Defaulting to user installation because normal site-packages is not writeable


Check it works

In [3]:
from selenium import webdriver

### Launch browser
This will open a browser window

In [4]:
browser = webdriver.Chrome()
# or explicitly
# browser = webdriver.Firefox(
#     executable_path='C:/bin/geckodriver.exe', 
#     firefox_binary='C:/Program Files/Mozilla Firefox/firefox.exe'
# )

### Download the page ... again

In [5]:
from selenium.webdriver.common.by import By

browser.get("https://www.ozon.ru/category/smartfony-15502/")
browser.implicitly_wait(10)  # wait for 10 seconds

Now we have a browser that has downloaded the page for us!

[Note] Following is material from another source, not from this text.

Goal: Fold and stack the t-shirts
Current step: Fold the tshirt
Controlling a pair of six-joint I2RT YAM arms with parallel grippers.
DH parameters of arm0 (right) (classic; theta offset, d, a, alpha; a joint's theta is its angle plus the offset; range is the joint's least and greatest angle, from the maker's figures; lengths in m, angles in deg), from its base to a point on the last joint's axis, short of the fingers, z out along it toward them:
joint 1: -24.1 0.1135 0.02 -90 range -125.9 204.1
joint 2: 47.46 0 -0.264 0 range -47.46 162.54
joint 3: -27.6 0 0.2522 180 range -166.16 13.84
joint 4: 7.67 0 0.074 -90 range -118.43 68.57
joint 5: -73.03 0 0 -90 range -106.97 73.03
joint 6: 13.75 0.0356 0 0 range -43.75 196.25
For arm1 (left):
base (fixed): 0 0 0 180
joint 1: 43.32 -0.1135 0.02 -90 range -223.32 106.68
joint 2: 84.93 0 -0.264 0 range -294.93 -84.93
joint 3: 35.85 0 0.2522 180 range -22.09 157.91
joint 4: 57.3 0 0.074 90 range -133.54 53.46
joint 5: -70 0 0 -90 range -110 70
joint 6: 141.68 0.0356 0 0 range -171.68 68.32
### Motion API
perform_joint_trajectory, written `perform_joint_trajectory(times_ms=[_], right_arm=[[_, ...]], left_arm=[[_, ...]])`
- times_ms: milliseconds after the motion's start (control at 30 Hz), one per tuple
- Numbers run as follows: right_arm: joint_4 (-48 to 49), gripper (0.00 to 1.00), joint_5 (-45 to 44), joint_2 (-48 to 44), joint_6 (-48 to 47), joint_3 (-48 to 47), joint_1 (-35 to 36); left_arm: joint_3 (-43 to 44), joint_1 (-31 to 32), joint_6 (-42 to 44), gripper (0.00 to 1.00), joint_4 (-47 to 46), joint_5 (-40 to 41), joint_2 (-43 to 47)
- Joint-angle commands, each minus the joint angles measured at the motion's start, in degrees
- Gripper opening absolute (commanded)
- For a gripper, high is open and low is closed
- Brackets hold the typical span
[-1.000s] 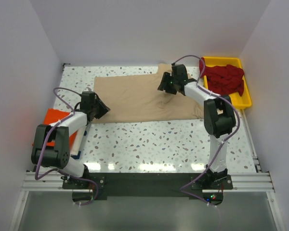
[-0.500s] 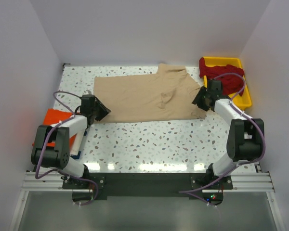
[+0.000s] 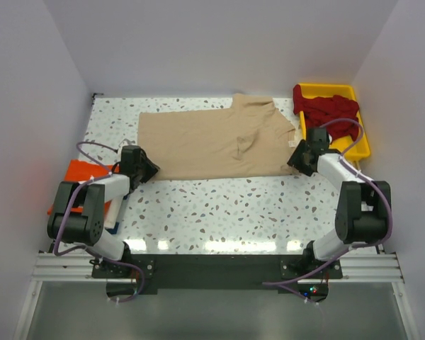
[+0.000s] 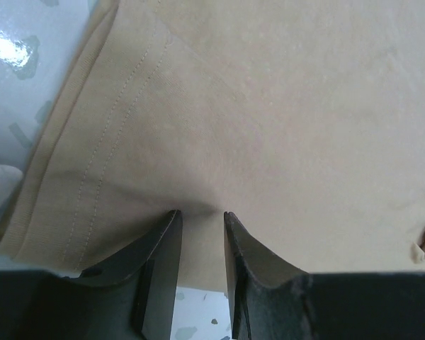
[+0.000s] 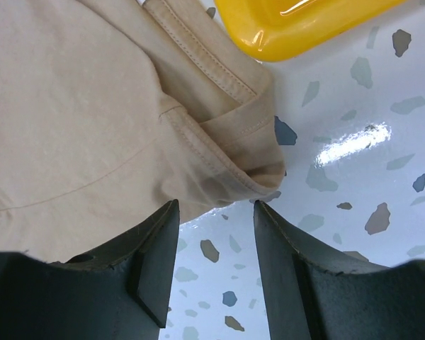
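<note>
A beige t-shirt (image 3: pixel 212 142) lies spread flat across the far half of the table. My left gripper (image 3: pixel 147 170) sits low at its near left corner. In the left wrist view the beige t-shirt (image 4: pixel 269 106) fills the frame, and the left gripper (image 4: pixel 200 212) stands narrowly open with the shirt's near edge between its fingers. My right gripper (image 3: pixel 296 157) is at the near right corner. In the right wrist view the right gripper (image 5: pixel 214 204) is open and empty, just short of the folded sleeve hem (image 5: pixel 255 166). Dark red t-shirts (image 3: pixel 329 112) lie heaped in the tray. An orange t-shirt (image 3: pixel 81 173) lies at the left, under my left arm.
A yellow plastic tray (image 3: pixel 362 147) stands at the far right and also shows in the right wrist view (image 5: pixel 297 21), close to the sleeve. A white and blue cloth (image 3: pixel 113 211) shows beside the orange shirt. White walls enclose the speckled table (image 3: pixel 219 212) on three sides.
My right arm has swung from the shirt's far collar area to its near right corner. My left gripper has shifted slightly nearer along the left corner.
</note>
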Motion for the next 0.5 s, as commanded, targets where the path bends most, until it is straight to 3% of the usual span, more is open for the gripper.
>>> perform_joint_trajectory(times_ms=[0, 300, 467], right_arm=[[0.9, 0.49, -2.3, 1.7, 0.3, 0.1, -0.1], [0.9, 0.48, -5.3, 6.5, 0.2, -0.6, -2.3], [0.8, 0.28, -5.2, 8.0, -0.1, -1.3, -2.4]], left_arm=[[-1.2, -0.1, -0.7, 0.35, -1.9, 2.9, -1.5], [-1.6, -0.1, -0.2, 0.35, -0.3, 4.5, -1.0], [-1.6, -0.1, -0.2, 0.35, 0.9, 5.6, -0.6]])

We want to know the price and the review score for some products (phone).
First let's try selecting the elements that contains these phones.

In [6]:
# https://www.ozon.ru/category/smartfony-15502/
from selenium.webdriver.common.by import By
import time

browser = webdriver.Chrome()

browser.get('https://www.ozon.ru/category/smartfony-15502/')
browser.implicitly_wait(10)  # wait for 10 seconds

# Scroll to the end of the page
browser.execute_script("window.scrollBy(0, document.body.scrollHeight);")  # Scroll down by 400 pixels
browser.implicitly_wait(3)  # wait for 3 seconds
time.sleep(3)
browser.execute_script("window.scrollBy(0, document.body.scrollHeight);")  # Scroll down by 400 pixels

# ToDo: Find the info for each phone



### Self practice
- what if you want to get more info about the products from inside their page
- How about the rest of the phone? how can we go to different page?